** PROBLEM DETAILS **
Keep the pictures out of the copy and repeat the records exactly.

Records excerpted from a collection
☆ ☆ ☆

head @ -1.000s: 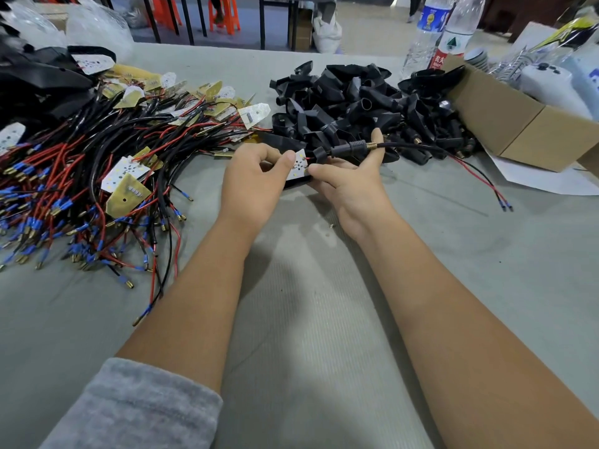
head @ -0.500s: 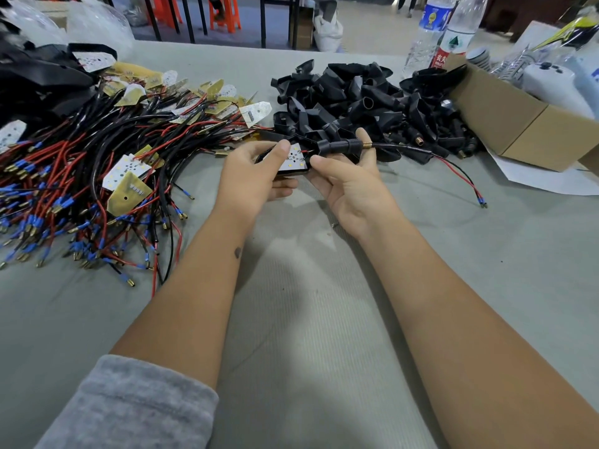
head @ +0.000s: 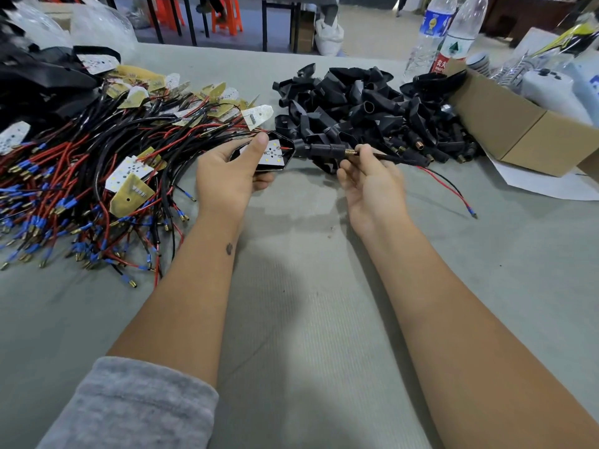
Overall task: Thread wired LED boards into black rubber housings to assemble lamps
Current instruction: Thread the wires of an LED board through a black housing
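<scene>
My left hand (head: 227,176) grips a black rubber housing (head: 319,149) by its wide head, thumb pressed on the white LED board (head: 274,153) seated inside. The housing's neck points right and ends in a brass fitting. My right hand (head: 372,179) pinches the black cable (head: 402,160) just past that fitting. The cable's red and black wires trail right across the table to a blue-tipped end (head: 471,212).
A heap of wired LED boards (head: 97,176) with red and black leads lies at left. A pile of black rubber housings (head: 366,108) sits behind the hands. A cardboard box (head: 525,131) and two water bottles (head: 444,34) stand at back right. White paper lies under the box.
Both hands moved apart. The LED board has slid into the housing head under my left thumb. My right hand drew the cable rightward, and the wire's free end lies nearer to me.
</scene>
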The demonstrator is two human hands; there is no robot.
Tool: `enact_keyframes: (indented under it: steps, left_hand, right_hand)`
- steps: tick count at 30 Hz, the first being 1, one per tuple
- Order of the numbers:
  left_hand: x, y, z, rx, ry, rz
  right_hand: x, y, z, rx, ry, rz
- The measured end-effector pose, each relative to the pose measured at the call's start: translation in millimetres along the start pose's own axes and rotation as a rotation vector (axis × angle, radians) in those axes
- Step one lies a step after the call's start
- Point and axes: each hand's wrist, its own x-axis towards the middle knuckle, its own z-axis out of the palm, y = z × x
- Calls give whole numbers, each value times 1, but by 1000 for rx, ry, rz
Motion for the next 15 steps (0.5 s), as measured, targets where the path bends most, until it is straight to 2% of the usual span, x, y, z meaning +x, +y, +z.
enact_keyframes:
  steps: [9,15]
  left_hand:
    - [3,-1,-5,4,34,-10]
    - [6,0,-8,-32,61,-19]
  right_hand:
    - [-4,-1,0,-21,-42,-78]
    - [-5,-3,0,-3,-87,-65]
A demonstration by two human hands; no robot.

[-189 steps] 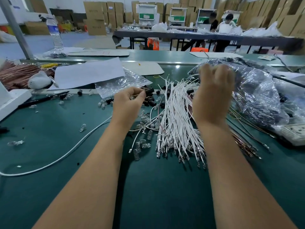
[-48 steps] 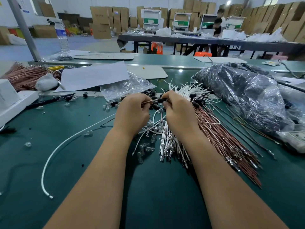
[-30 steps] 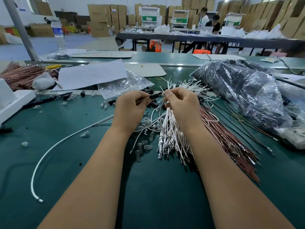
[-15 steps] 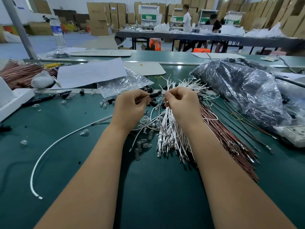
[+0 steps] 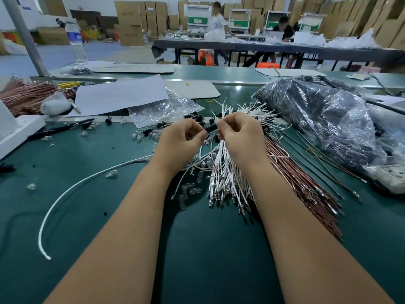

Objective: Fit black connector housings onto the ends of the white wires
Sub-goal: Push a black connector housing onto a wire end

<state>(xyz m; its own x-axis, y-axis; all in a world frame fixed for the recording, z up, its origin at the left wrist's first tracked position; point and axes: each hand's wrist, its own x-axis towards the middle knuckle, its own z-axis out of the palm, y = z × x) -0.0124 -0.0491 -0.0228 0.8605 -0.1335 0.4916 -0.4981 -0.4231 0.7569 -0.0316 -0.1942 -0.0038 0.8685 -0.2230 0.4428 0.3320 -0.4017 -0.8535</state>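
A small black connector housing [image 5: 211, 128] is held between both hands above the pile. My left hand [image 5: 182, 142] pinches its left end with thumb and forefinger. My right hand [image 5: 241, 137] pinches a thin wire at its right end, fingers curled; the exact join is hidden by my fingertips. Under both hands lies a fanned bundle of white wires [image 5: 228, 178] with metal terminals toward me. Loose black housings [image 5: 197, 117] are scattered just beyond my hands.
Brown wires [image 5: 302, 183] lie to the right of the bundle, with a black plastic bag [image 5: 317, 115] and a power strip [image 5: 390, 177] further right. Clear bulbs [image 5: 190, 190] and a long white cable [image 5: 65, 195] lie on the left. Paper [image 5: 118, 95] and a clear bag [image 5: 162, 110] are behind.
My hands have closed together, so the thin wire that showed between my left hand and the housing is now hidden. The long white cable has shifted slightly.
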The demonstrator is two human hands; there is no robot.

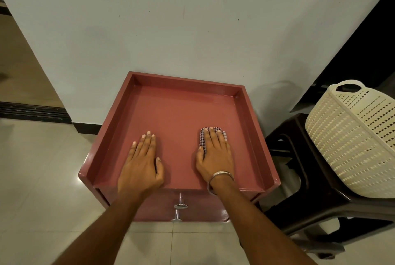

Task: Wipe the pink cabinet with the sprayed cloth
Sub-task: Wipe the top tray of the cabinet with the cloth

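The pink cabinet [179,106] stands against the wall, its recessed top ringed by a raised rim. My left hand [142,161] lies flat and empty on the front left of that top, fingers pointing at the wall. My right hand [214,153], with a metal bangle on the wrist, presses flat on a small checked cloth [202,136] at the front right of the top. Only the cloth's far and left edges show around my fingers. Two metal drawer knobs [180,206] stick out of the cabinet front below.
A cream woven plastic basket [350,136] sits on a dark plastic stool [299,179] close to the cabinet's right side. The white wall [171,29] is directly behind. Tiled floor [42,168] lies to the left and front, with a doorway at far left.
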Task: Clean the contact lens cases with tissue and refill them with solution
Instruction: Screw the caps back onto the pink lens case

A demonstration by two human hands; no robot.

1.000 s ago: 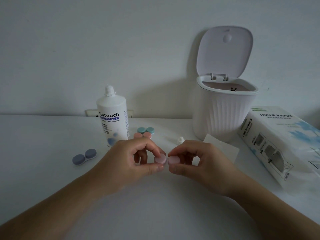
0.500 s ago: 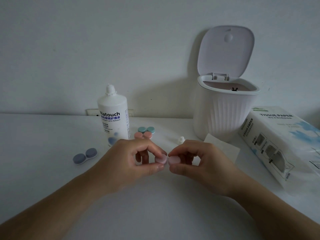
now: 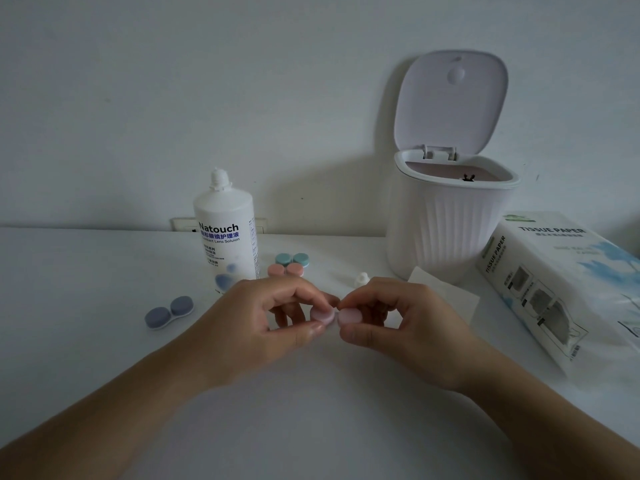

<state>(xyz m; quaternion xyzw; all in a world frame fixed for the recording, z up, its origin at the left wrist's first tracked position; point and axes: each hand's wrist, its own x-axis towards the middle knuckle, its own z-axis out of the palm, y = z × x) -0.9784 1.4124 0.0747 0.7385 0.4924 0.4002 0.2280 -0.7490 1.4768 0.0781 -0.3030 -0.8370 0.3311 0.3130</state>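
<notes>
1. My left hand [image 3: 263,320] pinches the left cap of the pale pink lens case [image 3: 334,315] between thumb and forefinger; the other fingers curl behind it.
2. My right hand [image 3: 398,323] pinches the right cap of the same case the same way. Both hands hold the case just above the counter [image 3: 311,427], in front of me at the centre.
3. Judgement: the step in hand is turning the caps on this case. I cannot tell from here whether they are coming off or going on, nor whether the wells hold liquid.
4. To do it well, I keep the case level, so nothing spills from either well, and I turn one cap at a time while the other hand steadies the body.
5. I keep my fingertips on the cap rims only; touching the inside of a well would undo the cleaning.
6. A flat tissue [image 3: 446,296] lies on the counter just behind my right hand, within reach for wiping.
7. The solution bottle [image 3: 227,237] stands upright behind my left hand, its nozzle bare. A small white cap [image 3: 362,279] sits on the counter between bottle and bin, so I judge the bottle ready to pour.
8. Three other cases are on the counter: a grey-blue case [image 3: 168,312] to the left, a teal case [image 3: 292,259] and a peach case [image 3: 285,270] just beside the bottle, caps on.
9. The bin [image 3: 446,233] stands open at the back right; the tissue pack [image 3: 561,278] lies beside it.
</notes>
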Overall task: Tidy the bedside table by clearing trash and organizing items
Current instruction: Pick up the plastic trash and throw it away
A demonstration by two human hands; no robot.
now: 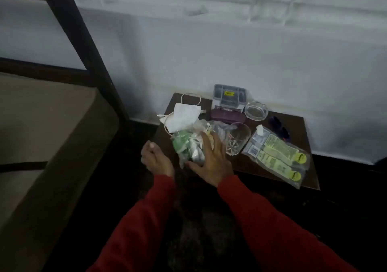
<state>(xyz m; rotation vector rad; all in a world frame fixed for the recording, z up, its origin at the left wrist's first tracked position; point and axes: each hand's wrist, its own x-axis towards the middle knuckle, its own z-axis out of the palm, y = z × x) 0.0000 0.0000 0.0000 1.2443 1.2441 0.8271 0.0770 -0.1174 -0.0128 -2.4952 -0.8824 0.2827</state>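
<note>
Your right hand (211,162) lies flat, fingers spread, on the crumpled clear plastic bag of green and silver trash (189,144) at the front left of the small dark wooden desk (247,165); its grip is released, pressing rather than clasping. Your left hand (156,158) hovers just off the desk's left edge, fingers loosely curled around nothing. A white face mask (182,115) sits behind the bag. A clear drinking glass (238,138) lies tipped just right of your fingers, beside a clear packet with yellow-green labels (276,156).
</note>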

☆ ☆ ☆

** WRITTEN SOLUTION **
head @ -1.000s: 
head @ -0.500s: 
head @ +0.000s: 
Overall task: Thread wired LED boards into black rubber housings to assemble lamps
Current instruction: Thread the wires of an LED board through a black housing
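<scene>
My left hand (head: 227,176) grips a black rubber housing (head: 319,149) by its wide head, thumb pressed on the white LED board (head: 274,153) seated inside. The housing's neck points right and ends in a brass fitting. My right hand (head: 372,179) pinches the black cable (head: 402,160) just past that fitting. The cable's red and black wires trail right across the table to a blue-tipped end (head: 471,212).
A heap of wired LED boards (head: 97,176) with red and black leads lies at left. A pile of black rubber housings (head: 366,108) sits behind the hands. A cardboard box (head: 525,131) and two water bottles (head: 444,34) stand at back right. White paper lies under the box.
Both hands moved apart. The LED board has slid into the housing head under my left thumb. My right hand drew the cable rightward, and the wire's free end lies nearer to me.
</scene>
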The demonstrator is two human hands; there is no robot.
Tool: `enact_keyframes: (indented under it: steps, left_hand, right_hand)`
- steps: tick count at 30 Hz, the first being 1, one per tuple
- Order of the numbers:
  left_hand: x, y, z, rx, ry, rz
  right_hand: x, y, z, rx, ry, rz
- The measured end-effector pose, each relative to the pose measured at the call's start: translation in millimetres along the start pose's own axes and rotation as a rotation vector (axis × angle, radians) in those axes
- Step one lies a step after the call's start
- Point and axes: each hand's wrist, its own x-axis towards the middle knuckle, its own z-axis out of the palm, y = z × x
- Calls give whole numbers, each value times 1, but by 1000 for rx, ry, rz
Motion for the next 15 steps (0.5 s), as measured, targets where the path bends most, until it is straight to 2% of the usual span, x, y, z meaning +x, +y, +z.
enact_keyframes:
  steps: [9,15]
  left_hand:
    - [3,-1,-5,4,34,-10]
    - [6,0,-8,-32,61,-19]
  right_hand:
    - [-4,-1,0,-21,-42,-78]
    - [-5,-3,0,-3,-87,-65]
A demonstration by two human hands; no robot.

[-189 steps] 
[-48 steps] 
[-30 steps] 
[-15 steps] 
[+0 steps] 

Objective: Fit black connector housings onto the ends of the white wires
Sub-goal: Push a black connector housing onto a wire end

<state>(xyz m; its own x-axis, y-axis; all in a world frame fixed for the recording, z up, its origin at the left wrist's first tracked position; point and axes: each hand's wrist, its own x-axis towards the middle knuckle, its own z-axis out of the palm, y = z × x) -0.0124 -0.0491 -0.0228 0.8605 -0.1335 0.4916 -0.4981 -0.4231 0.7569 -0.0316 -0.1942 -0.0038 0.8685 -0.2230 0.4428 0.3320 -0.4017 -0.8535</state>
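A small black connector housing [image 5: 211, 128] is held between both hands above the pile. My left hand [image 5: 182, 142] pinches its left end with thumb and forefinger. My right hand [image 5: 241, 137] pinches a thin wire at its right end, fingers curled; the exact join is hidden by my fingertips. Under both hands lies a fanned bundle of white wires [image 5: 228, 178] with metal terminals toward me. Loose black housings [image 5: 197, 117] are scattered just beyond my hands.
Brown wires [image 5: 302, 183] lie to the right of the bundle, with a black plastic bag [image 5: 317, 115] and a power strip [image 5: 390, 177] further right. Clear bulbs [image 5: 190, 190] and a long white cable [image 5: 65, 195] lie on the left. Paper [image 5: 118, 95] and a clear bag [image 5: 162, 110] are behind.
My hands have closed together, so the thin wire that showed between my left hand and the housing is now hidden. The long white cable has shifted slightly.
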The demonstrator is two human hands; there is no robot.


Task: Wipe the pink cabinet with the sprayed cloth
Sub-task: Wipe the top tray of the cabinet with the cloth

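The pink cabinet [179,106] stands against the wall, its recessed top ringed by a raised rim. My left hand [142,161] lies flat and empty on the front left of that top, fingers pointing at the wall. My right hand [214,153], with a metal bangle on the wrist, presses flat on a small checked cloth [202,136] at the front right of the top. Only the cloth's far and left edges show around my fingers. Two metal drawer knobs [180,206] stick out of the cabinet front below.
A cream woven plastic basket [350,136] sits on a dark plastic stool [299,179] close to the cabinet's right side. The white wall [171,29] is directly behind. Tiled floor [42,168] lies to the left and front, with a doorway at far left.
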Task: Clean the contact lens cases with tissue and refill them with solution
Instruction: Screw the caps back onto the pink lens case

A demonstration by two human hands; no robot.

1.000 s ago: 
0.500 s ago: 
now: 

<state>(xyz m; quaternion xyzw; all in a world frame fixed for the recording, z up, its origin at the left wrist's first tracked position; point and axes: each hand's wrist, its own x-axis towards the middle knuckle, its own z-axis out of the palm, y = z × x) -0.9784 1.4124 0.0747 0.7385 0.4924 0.4002 0.2280 -0.7490 1.4768 0.0781 -0.3030 -0.8370 0.3311 0.3130</state>
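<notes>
1. My left hand [image 3: 263,320] pinches the left cap of the pale pink lens case [image 3: 334,315] between thumb and forefinger; the other fingers curl behind it.
2. My right hand [image 3: 398,323] pinches the right cap of the same case the same way. Both hands hold the case just above the counter [image 3: 311,427], in front of me at the centre.
3. Judgement: the step in hand is turning the caps on this case. I cannot tell from here whether they are coming off or going on, nor whether the wells hold liquid.
4. To do it well, I keep the case level, so nothing spills from either well, and I turn one cap at a time while the other hand steadies the body.
5. I keep my fingertips on the cap rims only; touching the inside of a well would undo the cleaning.
6. A flat tissue [image 3: 446,296] lies on the counter just behind my right hand, within reach for wiping.
7. The solution bottle [image 3: 227,237] stands upright behind my left hand, its nozzle bare. A small white cap [image 3: 362,279] sits on the counter between bottle and bin, so I judge the bottle ready to pour.
8. Three other cases are on the counter: a grey-blue case [image 3: 168,312] to the left, a teal case [image 3: 292,259] and a peach case [image 3: 285,270] just beside the bottle, caps on.
9. The bin [image 3: 446,233] stands open at the back right; the tissue pack [image 3: 561,278] lies beside it.
</notes>
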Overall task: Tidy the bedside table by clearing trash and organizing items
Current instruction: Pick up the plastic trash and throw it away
A demonstration by two human hands; no robot.
now: 
<state>(xyz m; rotation vector rad; all in a world frame fixed for the recording, z up, its origin at the left wrist's first tracked position; point and axes: each hand's wrist, its own x-axis towards the middle knuckle, its own z-axis out of the palm, y = z × x) 0.0000 0.0000 0.0000 1.2443 1.2441 0.8271 0.0770 -0.1174 -0.0128 -2.4952 -0.8824 0.2827</state>
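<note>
Your right hand (211,162) lies flat, fingers spread, on the crumpled clear plastic bag of green and silver trash (189,144) at the front left of the small dark wooden desk (247,165); its grip is released, pressing rather than clasping. Your left hand (156,158) hovers just off the desk's left edge, fingers loosely curled around nothing. A white face mask (182,115) sits behind the bag. A clear drinking glass (238,138) lies tipped just right of your fingers, beside a clear packet with yellow-green labels (276,156).
</note>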

With the answer given, the exercise is closed.